In a pioneering paper , Goodman et al. (1974) presented a general analytic system for studying the relationships between mortality and fertility and kin numbers. For stable populations with varying regimes of fertility and mortality, they provide formulas to calculate average numbers of kin, by category of kin, for females of various ages.

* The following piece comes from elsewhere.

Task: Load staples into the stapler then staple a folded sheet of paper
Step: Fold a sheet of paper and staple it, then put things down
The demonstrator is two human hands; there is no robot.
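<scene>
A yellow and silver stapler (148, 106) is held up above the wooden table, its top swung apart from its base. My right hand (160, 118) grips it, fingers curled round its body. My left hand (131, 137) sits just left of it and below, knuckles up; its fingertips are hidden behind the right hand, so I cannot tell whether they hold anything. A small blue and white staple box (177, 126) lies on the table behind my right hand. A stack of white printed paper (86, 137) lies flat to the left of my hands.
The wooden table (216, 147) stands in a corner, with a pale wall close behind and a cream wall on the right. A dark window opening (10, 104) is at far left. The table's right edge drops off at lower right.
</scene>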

Of great substantive importance was their demonstration of the strong relationship between kin numbers and fertility levels for all categories of kin except ascendants in the direct line. The general relationship, obvious after the fact, was not widely recognized before their work [more attention had been devoted to the effect of mortality on kinship], nor had it been quantified even roughly. The relationship, combined with current low levels of fertility in many societies [for example, Italy with a total fertility rate of 1.3, or about 0.65 daughters born per woman] points to a continuing decline in numbers of kin for the average person in the future, and probably an associated decline in the importance of family and kinship in everyday life.1

The potential importance of this finding can be illustrated by a mental experiment. Suppose China’s ‘one-child’ policy were perfectly realized, with no one having more than one birth. In a generation or two, collateral kinship would disappear: there would be no brothers or sisters, aunts or uncles, nieces or nephews, or cousins—only, parents, grandparents, child, and grandchild.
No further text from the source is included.